Les illustrations sont nombreuses au sein de l’agriculture industrielle, de la pêche et de l’exploitation forestière. Par exemple, l’Union européenne a interdit l’usage de néonicotinoïdes, pesticides tueurs d’abeilles. Pourtant, pendant plusieurs années, la France les a autorisés sur certaines cultures (dont les betteraves, voir p.10-11) [19]. Toujours en France, l’Agence nationale de sécurité sanitaire (Anses) annonce, en février 2023, vouloir interdire l’herbicide S-métolachlore, dont les résidus sont présents dans les nappes phréatiques à des niveaux très supérieurs aux normes européennes. Mais le ministre de l’agriculture, Marc Fesneau, lui demande, lors du congrès du syndicat majoritaire des exploitants agricoles (FNSEA), de revoir sa copie  [20] ! La même FNSEA bloque toute perspective de solutions pour faire diminuer le taux de nitrates dans les eaux [21], malgré un « avis motivé » de la Commission européenne à la France, en février 2023 [22].

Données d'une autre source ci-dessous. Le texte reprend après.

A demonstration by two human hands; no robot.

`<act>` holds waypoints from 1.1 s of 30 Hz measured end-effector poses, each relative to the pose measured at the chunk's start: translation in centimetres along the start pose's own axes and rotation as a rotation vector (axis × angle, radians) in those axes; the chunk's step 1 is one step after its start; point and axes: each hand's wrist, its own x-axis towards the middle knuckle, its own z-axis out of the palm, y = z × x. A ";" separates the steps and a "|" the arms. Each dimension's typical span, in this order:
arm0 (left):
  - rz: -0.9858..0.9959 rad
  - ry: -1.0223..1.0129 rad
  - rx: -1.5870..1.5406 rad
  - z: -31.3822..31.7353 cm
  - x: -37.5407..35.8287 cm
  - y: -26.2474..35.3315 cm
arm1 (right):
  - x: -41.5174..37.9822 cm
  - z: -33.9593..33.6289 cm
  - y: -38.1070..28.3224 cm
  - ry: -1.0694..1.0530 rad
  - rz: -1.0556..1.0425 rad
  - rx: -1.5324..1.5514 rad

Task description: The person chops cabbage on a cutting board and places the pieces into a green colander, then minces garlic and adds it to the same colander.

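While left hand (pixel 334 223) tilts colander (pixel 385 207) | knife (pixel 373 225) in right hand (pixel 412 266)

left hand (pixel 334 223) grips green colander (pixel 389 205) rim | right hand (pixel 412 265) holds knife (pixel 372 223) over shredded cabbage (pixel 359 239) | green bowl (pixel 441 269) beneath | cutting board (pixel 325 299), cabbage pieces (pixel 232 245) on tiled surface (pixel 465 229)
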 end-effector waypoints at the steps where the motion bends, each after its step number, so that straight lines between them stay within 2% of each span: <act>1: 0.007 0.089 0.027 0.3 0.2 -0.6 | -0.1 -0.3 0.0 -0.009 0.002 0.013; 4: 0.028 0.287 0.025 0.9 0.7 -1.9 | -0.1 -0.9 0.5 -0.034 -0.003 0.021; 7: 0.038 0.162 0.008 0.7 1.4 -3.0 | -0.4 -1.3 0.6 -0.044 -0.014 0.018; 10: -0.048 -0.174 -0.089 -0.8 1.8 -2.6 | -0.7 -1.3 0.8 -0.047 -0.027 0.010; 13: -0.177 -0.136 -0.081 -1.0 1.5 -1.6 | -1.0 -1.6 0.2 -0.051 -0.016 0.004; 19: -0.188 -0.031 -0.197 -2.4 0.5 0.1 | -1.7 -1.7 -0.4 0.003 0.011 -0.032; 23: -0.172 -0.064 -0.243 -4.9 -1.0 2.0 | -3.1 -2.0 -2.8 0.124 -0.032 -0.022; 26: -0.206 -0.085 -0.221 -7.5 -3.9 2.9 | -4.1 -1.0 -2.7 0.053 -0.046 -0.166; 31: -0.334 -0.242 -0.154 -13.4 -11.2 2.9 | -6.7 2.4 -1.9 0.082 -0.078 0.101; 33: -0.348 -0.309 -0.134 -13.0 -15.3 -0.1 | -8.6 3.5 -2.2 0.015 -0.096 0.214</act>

Autres exemples : près du tiers des stocks de poissons sont surexploités et plus de la moitié ont atteint leur limite de résistance [23]. L’Union européenne propose d’interdire, en 2030, le chalutage en eaux profondes. Réponse, en mars 2023, du secrétaire d’État à la mer, Hervé Berville : « Je le dis très clairement, la France – le gouvernement – est totalement opposée à la mise en œuvre de l’interdiction des engins de fond dans les aires marines protégées. Totalement, clairement et fermement » [24]. Enfin, en matière d’exploitation forestière, la France souhaite « bâtir deux centrales biomasse d’ici 2024-2025 pour fournir de l’énergie à l’Agence spatiale européenne […] sur la côte nord de la Guyane française » [25], pour produire 120 000 tonnes de biomasse (5 300 hectares de forêts seraient détruits), et ce, malgré la nécessité affichée de protéger les forêts tropicales, réitérée par le président français E. Macron au One forest Summit de mars 2023 [26] !

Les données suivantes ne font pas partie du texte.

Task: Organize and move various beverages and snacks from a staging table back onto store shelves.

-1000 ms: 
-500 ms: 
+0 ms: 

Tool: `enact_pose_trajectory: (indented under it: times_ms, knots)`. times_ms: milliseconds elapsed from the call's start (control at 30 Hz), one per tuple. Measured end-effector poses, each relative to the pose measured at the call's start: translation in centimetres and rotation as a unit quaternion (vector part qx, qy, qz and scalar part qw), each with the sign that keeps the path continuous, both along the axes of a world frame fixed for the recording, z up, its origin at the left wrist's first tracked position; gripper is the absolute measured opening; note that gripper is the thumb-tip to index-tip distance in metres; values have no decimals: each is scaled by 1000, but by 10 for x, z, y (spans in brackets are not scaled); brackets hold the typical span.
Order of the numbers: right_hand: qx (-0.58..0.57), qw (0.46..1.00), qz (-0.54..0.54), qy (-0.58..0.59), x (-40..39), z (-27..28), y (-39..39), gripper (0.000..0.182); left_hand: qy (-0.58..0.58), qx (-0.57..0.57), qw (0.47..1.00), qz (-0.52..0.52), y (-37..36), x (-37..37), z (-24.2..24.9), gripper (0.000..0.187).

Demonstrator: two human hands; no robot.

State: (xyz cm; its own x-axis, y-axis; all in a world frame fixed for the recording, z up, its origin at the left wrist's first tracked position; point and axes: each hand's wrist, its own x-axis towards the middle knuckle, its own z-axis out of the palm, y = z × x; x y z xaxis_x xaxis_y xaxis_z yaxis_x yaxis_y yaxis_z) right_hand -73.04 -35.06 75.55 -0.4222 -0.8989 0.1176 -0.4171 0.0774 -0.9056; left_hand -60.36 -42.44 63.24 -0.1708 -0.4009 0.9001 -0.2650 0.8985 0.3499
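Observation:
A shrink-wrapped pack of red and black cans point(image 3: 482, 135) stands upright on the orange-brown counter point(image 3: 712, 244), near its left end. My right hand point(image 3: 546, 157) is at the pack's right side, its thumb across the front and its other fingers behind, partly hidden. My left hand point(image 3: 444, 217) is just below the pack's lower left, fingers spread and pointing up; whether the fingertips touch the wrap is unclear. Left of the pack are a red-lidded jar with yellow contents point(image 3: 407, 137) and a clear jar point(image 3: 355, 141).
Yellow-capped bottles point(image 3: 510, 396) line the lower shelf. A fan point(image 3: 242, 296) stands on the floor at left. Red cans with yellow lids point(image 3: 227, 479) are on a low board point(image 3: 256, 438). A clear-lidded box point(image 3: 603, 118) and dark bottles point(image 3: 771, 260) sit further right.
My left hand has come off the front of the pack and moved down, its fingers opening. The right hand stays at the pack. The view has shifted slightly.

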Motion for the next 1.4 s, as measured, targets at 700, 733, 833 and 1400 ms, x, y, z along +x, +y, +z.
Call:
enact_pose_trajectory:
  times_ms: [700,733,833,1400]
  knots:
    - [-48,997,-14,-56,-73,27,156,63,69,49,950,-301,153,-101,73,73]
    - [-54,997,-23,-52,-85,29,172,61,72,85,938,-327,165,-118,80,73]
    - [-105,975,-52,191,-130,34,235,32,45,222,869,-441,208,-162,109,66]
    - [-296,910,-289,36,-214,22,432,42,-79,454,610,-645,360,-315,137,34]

Le tableau des méfaits de l’agriculture industrielle sur la biodiversité est bien sombre. L’agriculture industrielle tue la vie, y compris celle des agriculteurs, empoisonnés par les pesticides ou qui se suicident. On met souvent en avant les pertes économiques, réelles, liées à l’effondrement de la biodiversité. Mais certaines solutions « vertes » suggérées par les multinationales servent souvent d’alibi pour que les mêmes continuent à exploiter la planète et engranger d’immenses profits. Laissant sur le chemin les populations les plus pauvres, qui, comme l’a montré l’IPBES, sont celles qui dépendent le plus de la biodiversité pour leur survie [27]. En agriculture, les seules solutions durables sont celles qui favorisent l’autonomie des paysans, grâce à l’agroécologie et aux semences paysannes [28].